MRI lesion load is widely used in the clinical evaluation of the MS patient but little is known about the associated changes in Cortical activation.
Twenty-three patients with Clinically Definite MS underwent measurements of CMRglc, TLA, Motor Evoked Potentials (MEPs), and Cognitive and Neurologic disability.
CMRglc was calculated using PET and 18-F-DeoxyGlucose and compared with nine normal control subjects.
Reductions in CMRglc (p < 0.01) were found in the Cortical global and regional Lobar measurements.
Furthermore, regional CMRglc (rCMRglc) was reduced in the DorsoLateral PreFrontal Cortex, OrbitoFrontal Cortex, Caudate, Putamen, Thalamus, and Hippocampus.
Global Cortical CMRglc correlated with TLA (Spearman rank correlation coefficient [SRCC] = -0.66, p = 0.001), and rCMRglc correlated with Regional Lesion Load in all Cerebral Lobes (p < or = 0.05).

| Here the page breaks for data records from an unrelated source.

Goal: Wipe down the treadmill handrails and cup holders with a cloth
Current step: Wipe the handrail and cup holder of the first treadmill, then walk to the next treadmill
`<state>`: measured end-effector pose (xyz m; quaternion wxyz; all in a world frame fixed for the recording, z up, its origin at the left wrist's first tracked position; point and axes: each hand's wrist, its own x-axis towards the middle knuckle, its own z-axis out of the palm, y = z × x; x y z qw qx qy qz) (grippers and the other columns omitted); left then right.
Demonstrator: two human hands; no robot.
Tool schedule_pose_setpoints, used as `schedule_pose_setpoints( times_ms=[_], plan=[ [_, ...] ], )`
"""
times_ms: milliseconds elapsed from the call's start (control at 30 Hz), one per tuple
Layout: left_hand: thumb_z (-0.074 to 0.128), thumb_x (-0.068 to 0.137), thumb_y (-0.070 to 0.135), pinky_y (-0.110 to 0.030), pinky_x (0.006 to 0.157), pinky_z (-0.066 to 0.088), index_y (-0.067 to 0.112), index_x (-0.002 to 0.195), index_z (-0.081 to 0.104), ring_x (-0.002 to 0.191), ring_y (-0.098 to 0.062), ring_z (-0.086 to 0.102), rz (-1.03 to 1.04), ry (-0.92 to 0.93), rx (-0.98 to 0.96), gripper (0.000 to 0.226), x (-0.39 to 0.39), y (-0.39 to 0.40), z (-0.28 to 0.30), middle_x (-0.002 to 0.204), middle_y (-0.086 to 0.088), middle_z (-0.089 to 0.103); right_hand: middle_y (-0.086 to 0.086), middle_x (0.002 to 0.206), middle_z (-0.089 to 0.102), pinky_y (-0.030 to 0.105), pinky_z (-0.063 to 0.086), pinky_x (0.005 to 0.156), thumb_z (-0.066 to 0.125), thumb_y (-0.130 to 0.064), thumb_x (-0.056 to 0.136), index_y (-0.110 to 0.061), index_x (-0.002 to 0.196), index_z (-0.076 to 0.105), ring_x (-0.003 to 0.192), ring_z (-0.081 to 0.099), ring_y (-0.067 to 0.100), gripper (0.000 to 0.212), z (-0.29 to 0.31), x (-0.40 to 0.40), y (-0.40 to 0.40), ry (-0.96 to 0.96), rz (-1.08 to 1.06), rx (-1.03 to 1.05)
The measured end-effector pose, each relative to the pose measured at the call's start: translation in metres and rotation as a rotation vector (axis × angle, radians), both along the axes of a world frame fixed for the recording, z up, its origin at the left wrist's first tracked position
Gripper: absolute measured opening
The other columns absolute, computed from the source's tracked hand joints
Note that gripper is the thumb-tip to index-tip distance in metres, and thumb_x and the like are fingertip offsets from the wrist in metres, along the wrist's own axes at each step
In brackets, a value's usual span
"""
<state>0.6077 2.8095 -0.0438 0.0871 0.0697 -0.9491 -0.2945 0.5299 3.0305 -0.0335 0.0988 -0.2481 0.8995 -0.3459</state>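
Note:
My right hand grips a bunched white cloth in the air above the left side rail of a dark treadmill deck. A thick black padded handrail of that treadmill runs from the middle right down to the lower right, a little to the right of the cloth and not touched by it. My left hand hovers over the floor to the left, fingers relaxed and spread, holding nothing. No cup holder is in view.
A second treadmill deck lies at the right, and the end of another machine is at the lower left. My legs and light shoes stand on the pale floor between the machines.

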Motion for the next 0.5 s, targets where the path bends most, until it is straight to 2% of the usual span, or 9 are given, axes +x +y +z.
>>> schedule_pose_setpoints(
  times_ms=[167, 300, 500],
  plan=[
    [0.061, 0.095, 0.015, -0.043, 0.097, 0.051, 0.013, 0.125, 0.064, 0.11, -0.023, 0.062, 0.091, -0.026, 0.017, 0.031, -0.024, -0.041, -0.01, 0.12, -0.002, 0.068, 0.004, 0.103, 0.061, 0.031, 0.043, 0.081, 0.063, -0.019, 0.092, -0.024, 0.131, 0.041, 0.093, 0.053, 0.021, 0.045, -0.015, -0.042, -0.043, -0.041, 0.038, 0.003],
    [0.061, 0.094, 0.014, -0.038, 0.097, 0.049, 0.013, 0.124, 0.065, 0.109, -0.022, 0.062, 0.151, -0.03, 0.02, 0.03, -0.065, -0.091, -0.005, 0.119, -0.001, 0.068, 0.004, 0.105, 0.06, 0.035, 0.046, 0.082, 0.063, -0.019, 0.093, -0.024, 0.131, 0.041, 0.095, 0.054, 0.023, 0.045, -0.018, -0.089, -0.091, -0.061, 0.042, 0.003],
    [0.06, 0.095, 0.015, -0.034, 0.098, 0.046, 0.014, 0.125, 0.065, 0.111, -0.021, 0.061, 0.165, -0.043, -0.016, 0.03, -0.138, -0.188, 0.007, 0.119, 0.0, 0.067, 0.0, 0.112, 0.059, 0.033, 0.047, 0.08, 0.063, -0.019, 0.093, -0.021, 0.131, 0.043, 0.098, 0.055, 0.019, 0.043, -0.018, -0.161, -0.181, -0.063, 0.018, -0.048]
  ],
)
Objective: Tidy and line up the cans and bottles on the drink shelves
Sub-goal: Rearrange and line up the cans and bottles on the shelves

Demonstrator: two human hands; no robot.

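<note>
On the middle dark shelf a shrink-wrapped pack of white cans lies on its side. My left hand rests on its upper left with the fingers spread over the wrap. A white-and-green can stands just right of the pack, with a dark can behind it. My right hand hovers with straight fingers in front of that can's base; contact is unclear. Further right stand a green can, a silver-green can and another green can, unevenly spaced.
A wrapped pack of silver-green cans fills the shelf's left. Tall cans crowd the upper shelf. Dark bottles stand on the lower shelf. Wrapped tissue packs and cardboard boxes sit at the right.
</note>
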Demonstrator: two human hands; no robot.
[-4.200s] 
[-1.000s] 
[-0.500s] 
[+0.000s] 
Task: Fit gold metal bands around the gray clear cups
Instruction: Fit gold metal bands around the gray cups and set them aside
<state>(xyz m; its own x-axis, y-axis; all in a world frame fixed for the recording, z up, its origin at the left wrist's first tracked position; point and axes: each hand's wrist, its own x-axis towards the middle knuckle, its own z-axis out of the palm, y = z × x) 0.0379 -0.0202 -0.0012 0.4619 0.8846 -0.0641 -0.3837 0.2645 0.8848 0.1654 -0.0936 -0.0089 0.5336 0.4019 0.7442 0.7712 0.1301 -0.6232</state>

Global Cortical CMRglc and Cognitive disability also correlated (SRCC = 0.58, p = 0.015), and stepwise regression analysis showed a significant association between rCMRglc of the Right Thalamus and Cognitive performance as well as TLA.
There was no correlation between CMRglc and Neurologic disability (Expanded Disability Status Scale) or MEP.

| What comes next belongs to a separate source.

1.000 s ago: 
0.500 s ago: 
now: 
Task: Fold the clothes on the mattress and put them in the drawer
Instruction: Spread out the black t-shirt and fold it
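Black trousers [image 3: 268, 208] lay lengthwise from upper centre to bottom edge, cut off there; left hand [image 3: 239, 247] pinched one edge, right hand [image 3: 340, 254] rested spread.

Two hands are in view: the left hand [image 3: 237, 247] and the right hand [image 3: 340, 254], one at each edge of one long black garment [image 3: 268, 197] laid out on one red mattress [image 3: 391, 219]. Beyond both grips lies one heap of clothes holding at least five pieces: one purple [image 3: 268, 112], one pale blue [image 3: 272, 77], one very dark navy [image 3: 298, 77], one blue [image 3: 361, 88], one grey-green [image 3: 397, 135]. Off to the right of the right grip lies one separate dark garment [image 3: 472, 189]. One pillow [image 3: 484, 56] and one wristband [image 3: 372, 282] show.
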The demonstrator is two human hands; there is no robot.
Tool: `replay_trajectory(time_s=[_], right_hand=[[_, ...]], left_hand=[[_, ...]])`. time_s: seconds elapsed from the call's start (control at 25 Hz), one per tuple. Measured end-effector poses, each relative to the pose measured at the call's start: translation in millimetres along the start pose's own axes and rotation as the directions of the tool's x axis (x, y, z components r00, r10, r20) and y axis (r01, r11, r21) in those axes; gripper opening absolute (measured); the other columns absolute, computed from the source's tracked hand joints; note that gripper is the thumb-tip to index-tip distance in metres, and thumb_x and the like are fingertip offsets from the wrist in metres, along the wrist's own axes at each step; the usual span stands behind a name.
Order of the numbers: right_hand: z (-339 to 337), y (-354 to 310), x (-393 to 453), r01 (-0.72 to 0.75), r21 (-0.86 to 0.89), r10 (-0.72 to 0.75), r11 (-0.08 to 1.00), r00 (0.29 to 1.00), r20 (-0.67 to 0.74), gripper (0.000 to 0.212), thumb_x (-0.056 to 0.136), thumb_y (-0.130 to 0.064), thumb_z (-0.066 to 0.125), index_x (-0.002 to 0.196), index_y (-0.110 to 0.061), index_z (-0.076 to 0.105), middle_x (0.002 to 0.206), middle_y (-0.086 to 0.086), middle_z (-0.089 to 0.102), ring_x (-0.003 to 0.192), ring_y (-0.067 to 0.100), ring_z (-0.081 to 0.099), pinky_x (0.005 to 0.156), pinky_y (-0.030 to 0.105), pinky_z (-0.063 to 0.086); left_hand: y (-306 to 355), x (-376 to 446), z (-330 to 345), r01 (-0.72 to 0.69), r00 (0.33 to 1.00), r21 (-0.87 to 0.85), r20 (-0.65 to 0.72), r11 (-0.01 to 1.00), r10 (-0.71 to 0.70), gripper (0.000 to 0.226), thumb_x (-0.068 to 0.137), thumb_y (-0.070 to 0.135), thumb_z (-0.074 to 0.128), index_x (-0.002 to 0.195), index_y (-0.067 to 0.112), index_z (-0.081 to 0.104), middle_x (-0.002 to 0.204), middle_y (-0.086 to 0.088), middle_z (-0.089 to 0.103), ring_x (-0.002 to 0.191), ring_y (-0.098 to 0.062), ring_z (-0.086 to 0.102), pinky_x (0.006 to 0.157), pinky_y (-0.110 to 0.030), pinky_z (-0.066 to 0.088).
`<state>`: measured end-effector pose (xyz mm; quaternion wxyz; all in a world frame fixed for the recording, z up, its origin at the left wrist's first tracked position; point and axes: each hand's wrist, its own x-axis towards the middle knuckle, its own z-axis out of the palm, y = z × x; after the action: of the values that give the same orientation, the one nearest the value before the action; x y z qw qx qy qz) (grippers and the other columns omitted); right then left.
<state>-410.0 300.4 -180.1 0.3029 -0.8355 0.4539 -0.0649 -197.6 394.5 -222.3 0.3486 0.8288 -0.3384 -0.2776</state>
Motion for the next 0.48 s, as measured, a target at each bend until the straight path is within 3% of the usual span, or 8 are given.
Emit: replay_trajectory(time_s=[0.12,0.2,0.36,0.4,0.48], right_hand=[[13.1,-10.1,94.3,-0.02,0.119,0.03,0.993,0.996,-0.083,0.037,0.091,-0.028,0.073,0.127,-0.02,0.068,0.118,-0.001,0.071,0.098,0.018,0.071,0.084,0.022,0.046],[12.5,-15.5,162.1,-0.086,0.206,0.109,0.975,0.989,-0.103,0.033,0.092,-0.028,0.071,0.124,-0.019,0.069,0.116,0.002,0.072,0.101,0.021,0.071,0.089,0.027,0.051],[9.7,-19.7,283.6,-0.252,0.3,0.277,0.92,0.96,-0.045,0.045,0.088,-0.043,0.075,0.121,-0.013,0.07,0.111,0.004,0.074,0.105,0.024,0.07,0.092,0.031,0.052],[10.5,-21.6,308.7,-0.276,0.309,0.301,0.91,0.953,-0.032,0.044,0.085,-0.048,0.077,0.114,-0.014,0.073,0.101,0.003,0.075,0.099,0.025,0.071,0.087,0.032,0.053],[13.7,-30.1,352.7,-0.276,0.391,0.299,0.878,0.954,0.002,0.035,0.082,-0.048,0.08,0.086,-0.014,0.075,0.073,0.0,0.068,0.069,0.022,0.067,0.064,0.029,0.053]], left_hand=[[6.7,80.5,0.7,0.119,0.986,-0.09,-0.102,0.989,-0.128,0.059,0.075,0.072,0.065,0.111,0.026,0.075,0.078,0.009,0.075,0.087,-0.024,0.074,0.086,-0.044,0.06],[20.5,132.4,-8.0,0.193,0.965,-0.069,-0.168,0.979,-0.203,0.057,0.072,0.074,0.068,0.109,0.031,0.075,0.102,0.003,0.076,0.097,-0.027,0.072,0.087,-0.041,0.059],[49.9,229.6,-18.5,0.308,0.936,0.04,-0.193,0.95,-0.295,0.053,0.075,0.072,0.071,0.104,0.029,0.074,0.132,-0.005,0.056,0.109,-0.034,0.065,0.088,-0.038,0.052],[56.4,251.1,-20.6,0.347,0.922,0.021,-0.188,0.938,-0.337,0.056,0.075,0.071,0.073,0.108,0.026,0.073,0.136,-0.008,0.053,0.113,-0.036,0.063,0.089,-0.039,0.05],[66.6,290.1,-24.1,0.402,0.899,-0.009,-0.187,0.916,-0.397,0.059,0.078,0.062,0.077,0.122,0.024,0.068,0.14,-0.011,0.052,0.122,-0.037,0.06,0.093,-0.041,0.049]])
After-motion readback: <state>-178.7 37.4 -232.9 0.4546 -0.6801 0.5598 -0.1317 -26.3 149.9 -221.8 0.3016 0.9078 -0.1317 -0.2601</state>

Global and regional Cortical CMRglc is reduced significantly in MS patients compared with normal control subjects.
Furthermore, the CMRglc reductions correlate with TLA as well as with Cognitive Dysfunction, which indicates that MRI White Matter lesion burden has a deteriorating effect on Cortical Cerebral Neural function.
Cognitive Dysfunction In Multiple Sclerosis: Natural History, PathoPhysiology And Management
Bagert B, Camplair P, Bourdette D
CNS Drugs 2002;16(7):445-55
Research and Neurology Services, Department of Veterans Affairs Medical Center, Portland, Oregon, USA
Cognitive Dysfunction is a major cause of disability in patients with Multiple Sclerosis (MS). The prevalence of Cognitive Dysfunction is estimated at 45 to 65%.

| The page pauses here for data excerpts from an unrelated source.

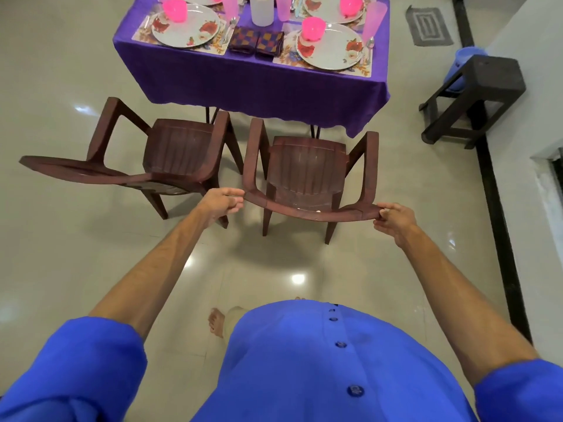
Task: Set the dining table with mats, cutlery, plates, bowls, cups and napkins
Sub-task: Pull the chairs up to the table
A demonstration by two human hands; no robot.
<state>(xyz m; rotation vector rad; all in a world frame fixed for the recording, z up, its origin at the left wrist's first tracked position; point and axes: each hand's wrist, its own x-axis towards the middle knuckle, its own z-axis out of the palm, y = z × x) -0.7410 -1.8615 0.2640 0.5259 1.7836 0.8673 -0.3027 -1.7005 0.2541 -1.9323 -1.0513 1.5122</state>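
Head view: both hands (224, 202) (394, 216) grip right chair (307, 172) backrest.

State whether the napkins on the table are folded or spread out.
Folded. The napkins lie as two compact checked squares side by side between the near plates, not opened flat.

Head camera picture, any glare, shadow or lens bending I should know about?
Head view: bright lamp glare spots on the glossy floor; soft shadow under the right chair held by both hands; wide-angle bending curves the black wall skirting; table stays reasonably sharp.
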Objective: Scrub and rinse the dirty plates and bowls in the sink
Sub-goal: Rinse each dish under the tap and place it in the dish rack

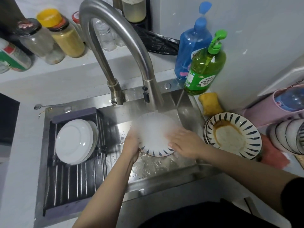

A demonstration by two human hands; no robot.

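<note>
leaf-rimmed plate: tilted under running water, over sink | dirty plate stack: right counter, sauce-stained

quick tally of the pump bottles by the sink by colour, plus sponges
Green pump bottle of dish soap: 1
Blue translucent pump bottle: 1
Yellow sponge: 1
Total: 3

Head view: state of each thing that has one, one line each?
Faucet: running, water hitting the plate.
Held plate: under the stream, over the sink.
Left hand: grips the plate's left rim.
Right hand: flat on the plate.
Plate stack: dirty, brown residue on top.
White plates: clean, leaning in rack.
Sponge: unused on the ledge.
</note>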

Natural history studies suggest that once Cognitive Dysfunction develops in a patient with MS, it is not likely to remit.
Unlike physical disability in MS, Cognitive disability correlates weakly with T2 lesion burden on Brain Magnetic Resonance Imaging (MRI).
More robust correlations exist with Magnetization Transfer imaging and MRI measures of Brain Atrophy.
Patients with MS who have Cognitive Impairment most commonly display deficits in the Cognitive domains of Memory, Learning, Attention and Information Processing.
In diagnosing Cognitive Dysfunction in a patient with MS, it is important first to recognize and treat the common comorbidities of Fatigue and Depression.
The first step in the treatment of Cognitive Dysfunction is to delay disease progression.
And, there are currently five such disease-modifying agents approved for the treatment of MS (two preparations of Interferon-beta-1a, Interferon-beta-1b, Glatiramer Acetate and Mitoxantrone).
NonPharmacological measures, such as Cognitive Rehabilitation, Occupational Therapy and PsychoTherapy, are the mainstays of symptomatic treatment.
Pharmacological symptomatic therapy centres on the treatment of comorbid Fatigue and Depression. There are currently no effective pharmacological agents approved as symptomatic therapy of Cognitive Dysfunction in MS.